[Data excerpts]
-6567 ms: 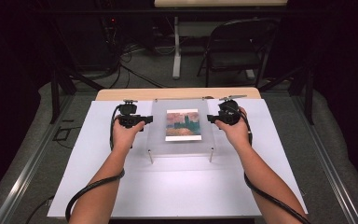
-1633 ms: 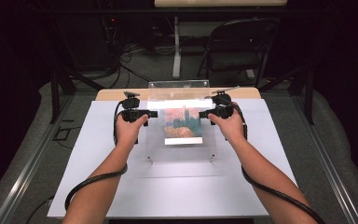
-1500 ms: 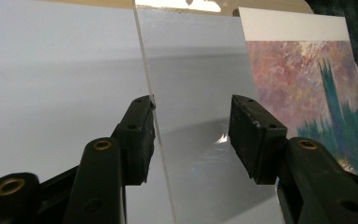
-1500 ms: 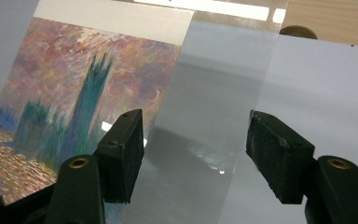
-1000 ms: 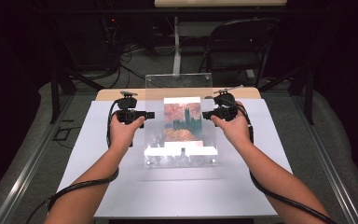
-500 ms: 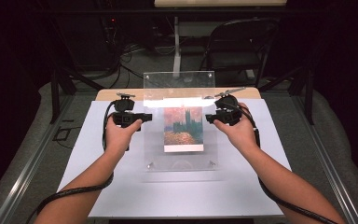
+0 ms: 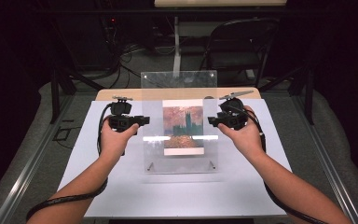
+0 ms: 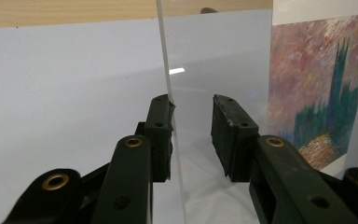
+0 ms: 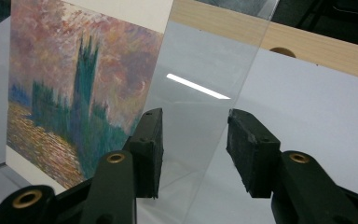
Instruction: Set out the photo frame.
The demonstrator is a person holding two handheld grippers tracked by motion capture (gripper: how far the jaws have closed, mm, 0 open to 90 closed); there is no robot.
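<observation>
A clear acrylic sheet (image 7: 154, 93) stands tilted up on the white table, its lower edge near two small bolts (image 7: 150, 165). A painted print of towers under a pink sky (image 7: 182, 128) rises with it. My left gripper (image 7: 145, 120) straddles the sheet's left edge (image 8: 165, 70). Its jaws have just been closing; one pad (image 8: 161, 135) touches the sheet, while the other stands apart. My right gripper (image 7: 210, 121) straddles the right edge (image 9: 205, 70). Those jaws have also been closing, with gaps on both sides. The print (image 9: 74, 84) shows to the left of the right gripper's (image 9: 193, 149) jaws.
A white board (image 7: 98, 186) covers the table, with a wooden strip (image 7: 121, 94) at its far edge. A dark folding chair (image 7: 242, 46) and floor cables lie beyond. Metal rails (image 7: 28, 163) run along both sides.
The sheet has swung from lying flat to standing steeply, the print rising with it. Both hands have lifted and drawn slightly toward the near side.
</observation>
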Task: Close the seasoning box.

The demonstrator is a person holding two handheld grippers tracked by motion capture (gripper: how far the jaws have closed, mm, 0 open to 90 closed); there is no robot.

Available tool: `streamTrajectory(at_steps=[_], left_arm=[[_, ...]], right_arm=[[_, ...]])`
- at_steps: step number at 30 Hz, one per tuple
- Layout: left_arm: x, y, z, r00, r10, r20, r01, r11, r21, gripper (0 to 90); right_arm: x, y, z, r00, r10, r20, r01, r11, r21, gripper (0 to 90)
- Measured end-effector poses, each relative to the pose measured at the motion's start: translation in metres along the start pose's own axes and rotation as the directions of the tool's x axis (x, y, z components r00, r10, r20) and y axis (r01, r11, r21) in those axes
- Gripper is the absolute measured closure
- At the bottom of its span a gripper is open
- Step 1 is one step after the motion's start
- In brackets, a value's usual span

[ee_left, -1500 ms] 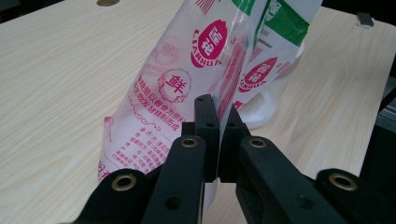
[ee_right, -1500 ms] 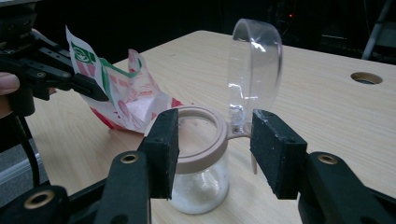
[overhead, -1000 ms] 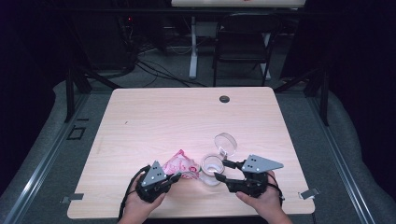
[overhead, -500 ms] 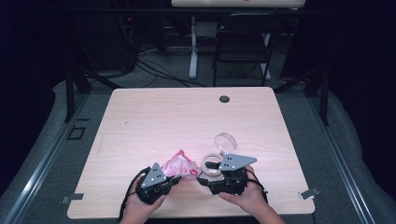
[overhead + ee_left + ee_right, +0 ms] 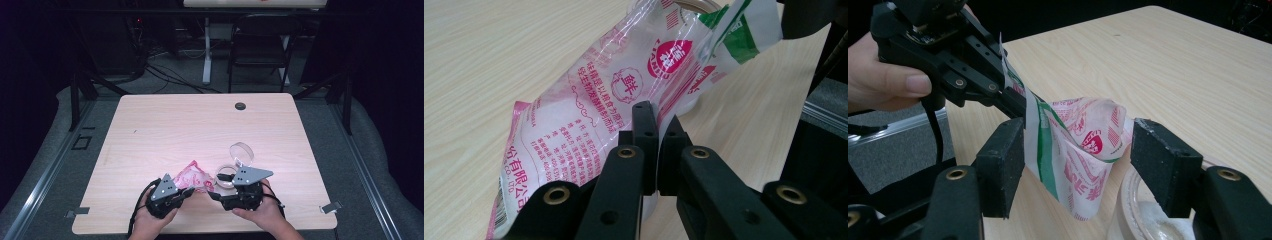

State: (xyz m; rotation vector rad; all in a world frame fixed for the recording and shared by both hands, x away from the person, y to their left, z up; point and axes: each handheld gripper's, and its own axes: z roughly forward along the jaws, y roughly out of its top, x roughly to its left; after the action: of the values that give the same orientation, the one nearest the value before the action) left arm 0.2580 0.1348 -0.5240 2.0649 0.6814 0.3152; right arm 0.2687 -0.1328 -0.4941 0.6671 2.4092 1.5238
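**Bag held up over the jar, second grip lining up**

Dark room, pale wooden table (image 5: 200, 130). From the high view, your left gripper (image 5: 186, 192) holds the pink-and-white bag (image 5: 196, 176) just left of the small open jar (image 5: 225, 176), near the table's front edge; the jar's clear lid (image 5: 241, 153) lies just behind the jar. Your right gripper (image 5: 214, 195) sits by the jar too.

Left gripper view: jaws clamped tight on the bag's (image 5: 624, 95) film, probably so the contents hang while the top stays free. Red Chinese print reads 鲜, with "CO., LTD." along the lower edge.

Right gripper view: jaws stand wide apart, straddling the bag's green-striped opened top (image 5: 1073, 150) above the jar (image 5: 1148, 220), not yet pressing, likely ready to pinch it.
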Motion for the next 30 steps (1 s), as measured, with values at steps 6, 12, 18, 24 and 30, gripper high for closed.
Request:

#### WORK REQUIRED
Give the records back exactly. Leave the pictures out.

#### SOLUTION FOR THIS TASK
-6567 ms: 
-1633 ms: 
-1500 ms: 
-1500 ms: 
-1000 ms: 
-500 ms: 
+0 ms: 
+0 ms: 
+0 ms: 
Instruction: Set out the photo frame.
The demonstrator is a person holding two handheld grippers tracked by motion capture (gripper: how far the jaws have closed, mm, 0 open to 90 closed); there is no robot.
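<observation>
A clear acrylic sheet (image 7: 154, 93) stands tilted up on the white table, its lower edge near two small bolts (image 7: 150, 165). A painted print of towers under a pink sky (image 7: 182, 128) rises with it. My left gripper (image 7: 145, 120) straddles the sheet's left edge (image 8: 165, 70). Its jaws have just been closing; one pad (image 8: 161, 135) touches the sheet, while the other stands apart. My right gripper (image 7: 210, 121) straddles the right edge (image 9: 205, 70). Those jaws have also been closing, with gaps on both sides. The print (image 9: 74, 84) shows to the left of the right gripper's (image 9: 193, 149) jaws.
A white board (image 7: 98, 186) covers the table, with a wooden strip (image 7: 121, 94) at its far edge. A dark folding chair (image 7: 242, 46) and floor cables lie beyond. Metal rails (image 7: 28, 163) run along both sides.
The sheet has swung from lying flat to standing steeply, the print rising with it. Both hands have lifted and drawn slightly toward the near side.
</observation>
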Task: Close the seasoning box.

The demonstrator is a person holding two handheld grippers tracked by motion capture (gripper: how far the jaws have closed, mm, 0 open to 90 closed); there is no robot.

Available tool: `streamTrajectory(at_steps=[_], left_arm=[[_, ...]], right_arm=[[_, ...]])`
- at_steps: step number at 30 Hz, one per tuple
- Layout: left_arm: x, y, z, r00, r10, r20, r01, r11, r21, gripper (0 to 90); right_arm: x, y, z, r00, r10, r20, r01, r11, r21, gripper (0 to 90)
- Measured end-effector poses, each relative to the pose measured at the motion's start: translation in metres along the start pose's own axes and rotation as the directions of the tool's x axis (x, y, z components r00, r10, r20) and y axis (r01, r11, r21) in those axes
- Gripper is the absolute measured closure
- At the bottom of its span a gripper is open
- Step 1 is one step after the motion's start
- In brackets, a value's usual span

[ee_left, -1500 ms] 
[ee_right, -1500 ms] 
[overhead, -1000 ms] 
[overhead, -500 ms] 
[overhead + ee_left + ee_right, +0 ms] 

State: (xyz m; rotation vector rad; all in a world frame fixed for the recording and shared by both hands, x away from the person, y to their left, z up; point and axes: each handheld gripper's, and its own axes: z roughly forward along the jaws, y roughly out of its top, x roughly to its left; after the action: of the values that give the same orientation, the one nearest the value before the action) left arm 0.2580 0.1348 -0.5240 2.0649 0.6814 0.3152; right arm 0.2687 -0.1328 -0.4941 0.6671 2.4092 1.5238
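**Bag held up over the jar, second grip lining up**

Dark room, pale wooden table (image 5: 200, 130). From the high view, your left gripper (image 5: 186, 192) holds the pink-and-white bag (image 5: 196, 176) just left of the small open jar (image 5: 225, 176), near the table's front edge; the jar's clear lid (image 5: 241, 153) lies just behind the jar. Your right gripper (image 5: 214, 195) sits by the jar too.

Left gripper view: jaws clamped tight on the bag's (image 5: 624, 95) film, probably so the contents hang while the top stays free. Red Chinese print reads 鲜, with "CO., LTD." along the lower edge.

Right gripper view: jaws stand wide apart, straddling the bag's green-striped opened top (image 5: 1073, 150) above the jar (image 5: 1148, 220), not yet pressing, likely ready to pinch it.
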Motion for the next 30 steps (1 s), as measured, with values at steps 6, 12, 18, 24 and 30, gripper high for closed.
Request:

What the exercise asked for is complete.